* [Source records]
──────

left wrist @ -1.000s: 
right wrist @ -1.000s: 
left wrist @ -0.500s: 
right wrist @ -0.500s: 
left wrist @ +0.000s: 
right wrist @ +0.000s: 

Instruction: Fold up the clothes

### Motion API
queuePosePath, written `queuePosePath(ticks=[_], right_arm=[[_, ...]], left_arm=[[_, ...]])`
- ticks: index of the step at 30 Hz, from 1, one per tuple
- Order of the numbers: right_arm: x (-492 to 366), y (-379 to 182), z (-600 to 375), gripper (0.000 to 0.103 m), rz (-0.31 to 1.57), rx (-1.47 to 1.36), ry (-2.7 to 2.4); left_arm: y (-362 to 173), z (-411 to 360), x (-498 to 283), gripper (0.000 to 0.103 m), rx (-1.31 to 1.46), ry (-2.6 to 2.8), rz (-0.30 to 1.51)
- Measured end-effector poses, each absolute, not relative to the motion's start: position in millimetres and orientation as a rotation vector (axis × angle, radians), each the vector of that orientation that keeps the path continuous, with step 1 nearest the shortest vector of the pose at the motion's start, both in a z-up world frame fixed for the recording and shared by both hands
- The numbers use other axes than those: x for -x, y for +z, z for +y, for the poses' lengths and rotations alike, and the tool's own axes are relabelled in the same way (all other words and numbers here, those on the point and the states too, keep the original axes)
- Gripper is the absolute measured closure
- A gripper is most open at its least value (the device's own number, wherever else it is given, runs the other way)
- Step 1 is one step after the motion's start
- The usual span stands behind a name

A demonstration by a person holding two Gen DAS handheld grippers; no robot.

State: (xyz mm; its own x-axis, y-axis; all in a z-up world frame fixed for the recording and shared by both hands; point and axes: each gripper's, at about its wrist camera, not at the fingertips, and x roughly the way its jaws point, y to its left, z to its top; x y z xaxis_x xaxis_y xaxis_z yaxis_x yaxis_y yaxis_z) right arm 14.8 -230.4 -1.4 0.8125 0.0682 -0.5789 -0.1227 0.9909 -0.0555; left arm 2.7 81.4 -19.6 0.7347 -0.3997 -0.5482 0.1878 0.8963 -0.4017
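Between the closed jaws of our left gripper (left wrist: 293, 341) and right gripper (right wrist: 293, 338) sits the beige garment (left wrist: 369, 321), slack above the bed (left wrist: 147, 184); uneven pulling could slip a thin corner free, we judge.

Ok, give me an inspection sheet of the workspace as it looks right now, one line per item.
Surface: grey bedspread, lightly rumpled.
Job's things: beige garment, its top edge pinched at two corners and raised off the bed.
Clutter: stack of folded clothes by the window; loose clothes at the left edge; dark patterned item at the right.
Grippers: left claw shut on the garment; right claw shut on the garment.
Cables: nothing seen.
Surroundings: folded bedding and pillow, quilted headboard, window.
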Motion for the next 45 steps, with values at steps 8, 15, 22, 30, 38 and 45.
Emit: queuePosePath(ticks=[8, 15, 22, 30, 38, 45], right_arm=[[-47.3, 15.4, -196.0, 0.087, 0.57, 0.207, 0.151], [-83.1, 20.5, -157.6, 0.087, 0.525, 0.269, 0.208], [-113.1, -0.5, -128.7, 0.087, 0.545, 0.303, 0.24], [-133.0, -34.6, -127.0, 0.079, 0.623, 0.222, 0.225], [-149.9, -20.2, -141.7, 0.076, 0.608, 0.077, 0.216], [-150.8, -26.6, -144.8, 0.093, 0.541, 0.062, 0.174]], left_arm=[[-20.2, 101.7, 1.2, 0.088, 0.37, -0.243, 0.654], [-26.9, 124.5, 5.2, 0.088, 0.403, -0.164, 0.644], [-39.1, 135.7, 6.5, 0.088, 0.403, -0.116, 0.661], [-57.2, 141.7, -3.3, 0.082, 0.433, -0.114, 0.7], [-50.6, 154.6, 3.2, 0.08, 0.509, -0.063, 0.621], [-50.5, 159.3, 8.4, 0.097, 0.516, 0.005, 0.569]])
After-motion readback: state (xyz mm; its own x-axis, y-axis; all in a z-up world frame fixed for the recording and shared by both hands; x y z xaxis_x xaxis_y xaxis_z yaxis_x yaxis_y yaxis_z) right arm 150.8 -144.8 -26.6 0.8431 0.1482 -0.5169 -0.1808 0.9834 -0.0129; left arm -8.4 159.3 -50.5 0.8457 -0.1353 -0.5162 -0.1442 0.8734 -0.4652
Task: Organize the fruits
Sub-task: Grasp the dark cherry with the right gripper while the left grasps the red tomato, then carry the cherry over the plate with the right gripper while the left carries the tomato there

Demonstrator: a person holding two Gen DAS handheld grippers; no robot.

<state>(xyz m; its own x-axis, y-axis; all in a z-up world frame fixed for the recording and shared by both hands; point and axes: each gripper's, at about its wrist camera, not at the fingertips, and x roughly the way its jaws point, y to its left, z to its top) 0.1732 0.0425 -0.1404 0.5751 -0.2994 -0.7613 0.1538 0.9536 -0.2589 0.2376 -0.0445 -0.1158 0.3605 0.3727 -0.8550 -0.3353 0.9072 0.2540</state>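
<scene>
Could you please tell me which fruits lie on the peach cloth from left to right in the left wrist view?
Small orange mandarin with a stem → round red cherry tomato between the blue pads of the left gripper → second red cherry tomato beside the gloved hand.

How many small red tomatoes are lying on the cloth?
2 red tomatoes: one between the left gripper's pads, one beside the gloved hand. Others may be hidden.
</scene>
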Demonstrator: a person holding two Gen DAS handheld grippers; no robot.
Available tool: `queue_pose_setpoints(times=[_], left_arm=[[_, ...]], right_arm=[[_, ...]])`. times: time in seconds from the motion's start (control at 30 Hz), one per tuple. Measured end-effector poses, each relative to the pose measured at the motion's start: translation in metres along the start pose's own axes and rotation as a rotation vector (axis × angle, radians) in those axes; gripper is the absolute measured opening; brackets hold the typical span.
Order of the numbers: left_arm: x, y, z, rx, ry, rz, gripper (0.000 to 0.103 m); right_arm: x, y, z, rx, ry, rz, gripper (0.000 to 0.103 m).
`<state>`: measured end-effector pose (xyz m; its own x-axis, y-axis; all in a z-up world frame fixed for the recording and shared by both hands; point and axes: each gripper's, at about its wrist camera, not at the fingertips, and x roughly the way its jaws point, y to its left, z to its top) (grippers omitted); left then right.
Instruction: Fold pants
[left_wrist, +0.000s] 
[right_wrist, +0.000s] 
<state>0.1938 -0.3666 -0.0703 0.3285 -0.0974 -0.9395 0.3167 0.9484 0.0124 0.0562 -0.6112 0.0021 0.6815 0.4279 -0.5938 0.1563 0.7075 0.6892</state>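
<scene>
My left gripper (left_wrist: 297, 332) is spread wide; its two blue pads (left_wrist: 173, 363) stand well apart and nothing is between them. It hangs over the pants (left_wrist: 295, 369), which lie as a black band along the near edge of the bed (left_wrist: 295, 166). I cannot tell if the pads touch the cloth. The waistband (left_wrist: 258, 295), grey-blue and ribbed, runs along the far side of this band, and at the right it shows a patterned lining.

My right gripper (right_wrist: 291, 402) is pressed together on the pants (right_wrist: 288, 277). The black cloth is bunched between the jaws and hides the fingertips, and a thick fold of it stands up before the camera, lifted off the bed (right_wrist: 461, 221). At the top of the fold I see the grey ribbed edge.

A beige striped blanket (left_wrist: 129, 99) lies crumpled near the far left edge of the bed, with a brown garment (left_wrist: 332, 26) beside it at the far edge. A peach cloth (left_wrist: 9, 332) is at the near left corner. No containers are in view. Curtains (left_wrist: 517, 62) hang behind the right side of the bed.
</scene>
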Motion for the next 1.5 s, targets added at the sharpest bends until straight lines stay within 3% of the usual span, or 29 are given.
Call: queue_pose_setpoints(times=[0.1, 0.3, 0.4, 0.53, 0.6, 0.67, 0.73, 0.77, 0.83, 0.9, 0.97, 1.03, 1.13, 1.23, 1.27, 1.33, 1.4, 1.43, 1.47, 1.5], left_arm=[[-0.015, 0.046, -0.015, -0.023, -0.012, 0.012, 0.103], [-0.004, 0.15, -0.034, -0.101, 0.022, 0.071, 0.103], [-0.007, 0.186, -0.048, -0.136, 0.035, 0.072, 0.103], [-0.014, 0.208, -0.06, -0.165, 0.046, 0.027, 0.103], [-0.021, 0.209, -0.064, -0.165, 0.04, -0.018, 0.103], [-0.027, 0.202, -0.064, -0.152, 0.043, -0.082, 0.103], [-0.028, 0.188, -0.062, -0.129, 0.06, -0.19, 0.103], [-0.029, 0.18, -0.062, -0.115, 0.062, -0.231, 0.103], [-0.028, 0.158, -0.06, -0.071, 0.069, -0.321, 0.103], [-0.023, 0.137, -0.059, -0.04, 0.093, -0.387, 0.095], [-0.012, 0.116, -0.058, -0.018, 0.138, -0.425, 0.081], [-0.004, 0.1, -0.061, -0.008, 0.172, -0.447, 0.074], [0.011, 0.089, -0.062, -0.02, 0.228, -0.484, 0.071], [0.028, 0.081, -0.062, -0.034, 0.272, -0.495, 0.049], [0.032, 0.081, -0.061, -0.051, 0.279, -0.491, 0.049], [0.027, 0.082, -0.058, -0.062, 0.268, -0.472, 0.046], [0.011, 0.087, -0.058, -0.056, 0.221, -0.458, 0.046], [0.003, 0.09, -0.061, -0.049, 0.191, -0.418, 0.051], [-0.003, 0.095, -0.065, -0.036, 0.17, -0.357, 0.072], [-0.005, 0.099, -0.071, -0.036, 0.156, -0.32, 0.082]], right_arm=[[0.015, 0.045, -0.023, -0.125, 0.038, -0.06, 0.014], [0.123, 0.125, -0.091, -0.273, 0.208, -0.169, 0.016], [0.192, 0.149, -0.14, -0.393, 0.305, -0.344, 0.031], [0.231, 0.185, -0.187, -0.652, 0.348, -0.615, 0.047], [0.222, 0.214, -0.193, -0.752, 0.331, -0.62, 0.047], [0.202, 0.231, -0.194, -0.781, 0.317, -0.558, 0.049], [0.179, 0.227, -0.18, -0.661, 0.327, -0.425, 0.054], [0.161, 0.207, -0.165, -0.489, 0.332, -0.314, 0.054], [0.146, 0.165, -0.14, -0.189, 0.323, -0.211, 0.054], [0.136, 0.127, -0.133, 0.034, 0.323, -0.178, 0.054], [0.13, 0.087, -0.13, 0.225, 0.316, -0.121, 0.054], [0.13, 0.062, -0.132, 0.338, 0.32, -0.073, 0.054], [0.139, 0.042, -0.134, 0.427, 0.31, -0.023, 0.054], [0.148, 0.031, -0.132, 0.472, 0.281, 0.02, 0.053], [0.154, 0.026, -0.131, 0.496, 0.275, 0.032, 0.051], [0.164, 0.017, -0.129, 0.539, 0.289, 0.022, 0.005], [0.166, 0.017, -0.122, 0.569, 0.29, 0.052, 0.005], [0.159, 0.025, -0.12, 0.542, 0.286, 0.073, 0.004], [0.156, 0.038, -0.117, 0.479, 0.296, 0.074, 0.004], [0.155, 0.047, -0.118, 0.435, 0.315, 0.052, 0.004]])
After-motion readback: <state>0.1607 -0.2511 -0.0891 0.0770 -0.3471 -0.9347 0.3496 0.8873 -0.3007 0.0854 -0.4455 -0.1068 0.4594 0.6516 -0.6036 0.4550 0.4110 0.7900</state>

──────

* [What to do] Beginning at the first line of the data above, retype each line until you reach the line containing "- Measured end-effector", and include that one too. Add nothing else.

* [Output of the exercise]
left wrist @ -1.000s: 
right wrist @ -1.000s: 
left wrist @ -0.500s: 
right wrist @ -0.500s: 
left wrist @ +0.000s: 
right wrist @ +0.000s: 

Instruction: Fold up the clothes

### Motion API
queuePosePath, written `queuePosePath(ticks=[_], right_arm=[[_, ...]], left_arm=[[_, ...]])`
- ticks: index of the step at 30 Hz, from 1, one per tuple
- Order of the numbers: right_arm: x (-492 to 366), y (-379 to 182), z (-600 to 375), gripper (0.000 to 0.103 m), rz (-0.31 to 1.57), rx (-1.47 to 1.36), ry (-2.7 to 2.4); left_arm: y (-362 to 173), z (-411 to 360), x (-498 to 283), gripper (0.000 to 0.103 m), rx (-1.31 to 1.46), ry (-2.6 to 2.8), rz (-0.30 to 1.51)
- Measured end-effector poses, each absolute, not relative to the motion's start: position in millimetres and orientation as a rotation vector (axis × angle, radians), each the vector of that orientation that keeps the path continuous, with step 1 nearest the shortest vector of the pose at the motion's start, both in a z-up world frame fixed for the recording and shared by both hands

Output for this exercise is now complete.